First, as the other answer said too, be "very" careful if this is allowed. Probably it isn't - if a client is so important that the companies existance depends it, it is a good hint that you're really being an employee, not a consultant.
And other than fines, it might happen that the company must retrospectively pay taxes etc. for you without you getting back the same taxes (meaning, paid two times). This can hurt much more than the fine.
Anyways, some stuff about taxes etc. (very rough estimation, and many small things not mentioned at all):
Currently, you have 52000 per year on your payslip as "gross" (not really) salary, which makes about 3700 14 times. After insurance and Lst tax, this might be eg. 34000, ie. 2350 14 times (nice - there are more and more web developers getting maybe half of it).
However, because many people are just not aware of it, this "gross" isn't really gross - the employer has additional costs which are hidden to you, namely your insurance again (about half, while you see just the other half), and some other taxes and fees.

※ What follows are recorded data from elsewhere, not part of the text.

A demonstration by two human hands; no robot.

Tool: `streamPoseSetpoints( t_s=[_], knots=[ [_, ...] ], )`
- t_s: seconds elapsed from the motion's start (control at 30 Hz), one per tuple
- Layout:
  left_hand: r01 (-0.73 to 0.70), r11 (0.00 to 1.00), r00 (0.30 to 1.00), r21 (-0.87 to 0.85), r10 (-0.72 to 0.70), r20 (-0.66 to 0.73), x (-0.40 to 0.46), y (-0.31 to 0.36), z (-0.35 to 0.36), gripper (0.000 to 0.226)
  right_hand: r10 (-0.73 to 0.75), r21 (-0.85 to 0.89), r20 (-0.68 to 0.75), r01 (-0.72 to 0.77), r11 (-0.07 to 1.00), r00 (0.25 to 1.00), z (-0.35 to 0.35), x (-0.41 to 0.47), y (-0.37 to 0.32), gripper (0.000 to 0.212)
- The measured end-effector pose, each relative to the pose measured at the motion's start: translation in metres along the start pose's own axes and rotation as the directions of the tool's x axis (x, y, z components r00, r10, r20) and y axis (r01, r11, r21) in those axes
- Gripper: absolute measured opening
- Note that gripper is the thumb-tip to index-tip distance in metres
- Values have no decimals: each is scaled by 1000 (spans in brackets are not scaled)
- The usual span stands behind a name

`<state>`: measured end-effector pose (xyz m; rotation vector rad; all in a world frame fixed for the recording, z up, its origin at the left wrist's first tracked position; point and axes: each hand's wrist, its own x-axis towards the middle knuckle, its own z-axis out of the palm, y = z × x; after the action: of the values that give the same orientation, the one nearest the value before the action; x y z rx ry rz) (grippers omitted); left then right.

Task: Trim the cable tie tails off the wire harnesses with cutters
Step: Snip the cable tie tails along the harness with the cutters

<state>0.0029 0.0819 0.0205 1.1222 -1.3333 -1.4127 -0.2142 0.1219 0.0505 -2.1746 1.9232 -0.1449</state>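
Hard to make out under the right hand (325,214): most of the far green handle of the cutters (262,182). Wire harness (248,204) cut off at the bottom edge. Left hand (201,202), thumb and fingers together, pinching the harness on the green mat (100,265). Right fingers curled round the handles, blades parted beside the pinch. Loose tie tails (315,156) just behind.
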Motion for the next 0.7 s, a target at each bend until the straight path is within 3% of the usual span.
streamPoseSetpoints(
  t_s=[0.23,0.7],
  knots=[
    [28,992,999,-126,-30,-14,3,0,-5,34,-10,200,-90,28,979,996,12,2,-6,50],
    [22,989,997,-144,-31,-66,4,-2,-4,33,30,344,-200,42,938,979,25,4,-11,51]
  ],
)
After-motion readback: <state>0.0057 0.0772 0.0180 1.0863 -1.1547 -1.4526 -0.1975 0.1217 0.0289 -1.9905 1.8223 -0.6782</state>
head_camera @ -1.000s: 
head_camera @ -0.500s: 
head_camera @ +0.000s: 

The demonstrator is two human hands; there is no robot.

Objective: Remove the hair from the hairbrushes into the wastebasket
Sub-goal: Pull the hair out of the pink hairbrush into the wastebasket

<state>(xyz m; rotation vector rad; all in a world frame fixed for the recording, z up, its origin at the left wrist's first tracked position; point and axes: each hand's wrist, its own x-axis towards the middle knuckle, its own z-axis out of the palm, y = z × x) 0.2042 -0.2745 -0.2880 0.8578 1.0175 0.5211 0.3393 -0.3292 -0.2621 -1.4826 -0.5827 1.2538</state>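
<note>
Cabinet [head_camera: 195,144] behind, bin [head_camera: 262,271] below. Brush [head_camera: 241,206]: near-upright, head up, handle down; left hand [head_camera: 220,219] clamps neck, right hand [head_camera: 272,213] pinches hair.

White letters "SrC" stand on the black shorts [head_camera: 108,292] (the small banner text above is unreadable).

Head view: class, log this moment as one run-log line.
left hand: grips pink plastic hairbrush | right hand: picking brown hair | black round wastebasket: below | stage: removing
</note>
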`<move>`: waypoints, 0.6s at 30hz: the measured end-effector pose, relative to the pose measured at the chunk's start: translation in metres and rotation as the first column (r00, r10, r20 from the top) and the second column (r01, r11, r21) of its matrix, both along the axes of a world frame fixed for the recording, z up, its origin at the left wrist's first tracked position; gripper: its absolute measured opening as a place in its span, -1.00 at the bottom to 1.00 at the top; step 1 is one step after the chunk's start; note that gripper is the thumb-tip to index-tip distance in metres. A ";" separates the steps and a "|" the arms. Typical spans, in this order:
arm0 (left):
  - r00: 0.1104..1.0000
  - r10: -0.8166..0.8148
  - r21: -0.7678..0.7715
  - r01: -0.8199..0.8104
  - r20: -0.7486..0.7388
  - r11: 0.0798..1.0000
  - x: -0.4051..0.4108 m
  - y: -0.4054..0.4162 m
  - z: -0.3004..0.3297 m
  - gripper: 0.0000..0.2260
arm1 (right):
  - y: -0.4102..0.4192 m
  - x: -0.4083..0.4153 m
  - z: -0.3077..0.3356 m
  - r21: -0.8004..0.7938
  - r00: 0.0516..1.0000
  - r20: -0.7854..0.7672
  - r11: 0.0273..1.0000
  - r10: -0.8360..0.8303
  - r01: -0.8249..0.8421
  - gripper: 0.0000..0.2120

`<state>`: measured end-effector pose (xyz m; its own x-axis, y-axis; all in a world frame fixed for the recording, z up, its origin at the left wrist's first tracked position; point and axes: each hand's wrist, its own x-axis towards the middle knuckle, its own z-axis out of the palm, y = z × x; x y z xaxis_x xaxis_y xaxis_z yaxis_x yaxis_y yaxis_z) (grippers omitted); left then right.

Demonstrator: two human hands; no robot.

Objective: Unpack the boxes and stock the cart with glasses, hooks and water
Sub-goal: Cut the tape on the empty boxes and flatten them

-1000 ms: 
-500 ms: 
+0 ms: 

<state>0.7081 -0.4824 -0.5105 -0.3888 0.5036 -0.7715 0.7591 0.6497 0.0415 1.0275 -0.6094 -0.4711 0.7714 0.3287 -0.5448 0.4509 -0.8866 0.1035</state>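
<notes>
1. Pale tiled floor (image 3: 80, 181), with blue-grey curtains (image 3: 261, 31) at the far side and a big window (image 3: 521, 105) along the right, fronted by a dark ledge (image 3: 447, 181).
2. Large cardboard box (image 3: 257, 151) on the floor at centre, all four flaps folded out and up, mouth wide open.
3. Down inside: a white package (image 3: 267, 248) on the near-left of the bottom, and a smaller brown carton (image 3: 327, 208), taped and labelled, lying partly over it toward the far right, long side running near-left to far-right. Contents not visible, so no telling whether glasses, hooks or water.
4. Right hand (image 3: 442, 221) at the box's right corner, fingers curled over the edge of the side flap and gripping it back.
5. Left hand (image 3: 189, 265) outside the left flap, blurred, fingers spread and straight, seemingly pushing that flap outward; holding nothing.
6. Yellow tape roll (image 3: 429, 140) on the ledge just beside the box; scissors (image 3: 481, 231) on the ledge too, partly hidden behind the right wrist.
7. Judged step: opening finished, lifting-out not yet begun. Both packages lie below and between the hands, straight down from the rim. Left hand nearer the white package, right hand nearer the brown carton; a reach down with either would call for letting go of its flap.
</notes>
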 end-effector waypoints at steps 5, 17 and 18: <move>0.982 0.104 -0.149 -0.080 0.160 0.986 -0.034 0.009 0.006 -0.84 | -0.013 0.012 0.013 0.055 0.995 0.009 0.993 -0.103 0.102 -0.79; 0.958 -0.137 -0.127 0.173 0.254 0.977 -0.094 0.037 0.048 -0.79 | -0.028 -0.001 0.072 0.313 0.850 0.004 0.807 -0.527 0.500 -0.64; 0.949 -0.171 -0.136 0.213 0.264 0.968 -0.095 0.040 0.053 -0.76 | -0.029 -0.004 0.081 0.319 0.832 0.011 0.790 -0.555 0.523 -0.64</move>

Including this, your gross salary is more like 68000. If you are self-employed, you've to care about this previously hidden part too.
Since you want "significantly" more, how about 2700 instead of 2350 - this would be instead 81000 instead of 68000 gross-gross per year.
Then ... while Lst and insurance calculation are not that different between self-employed and not, there is also the Umsatzsteuer, 20%. Makes 97000.
Since this is yearly, the missing 13+14 month are already in there. Not in there are the missing 25 vacation days, and average 13 (?) sick days. Since without weekends, national holidays, etc., there are about 245 days per year, this 38 days are about 15% which you get not paid anymore as self-employer person. This added makes 112000.
Some random small fees collectively considered with 6% (house number, may vary), 119000.
(Already more than double, compared to your payslip gross value).
To this, add tax consultant, legal expense insurance, costs for computer stuff (hardware, software, server rent, redundant backups, etc.etc.), and of course office space (including rent, cleaning, furniture, electrity, garbage fee, etc.etc. - all of this is also relevant for home office, just not directly on an separate invoice. Also multiply this part with ca. 1.1 because tax details).
What you have now would be what you need/want per year - however, you're not earning money for 8 hours a day over the whole year. The last big point is, enough overhead on your hourly rate to live through times without work as well as non-billable work.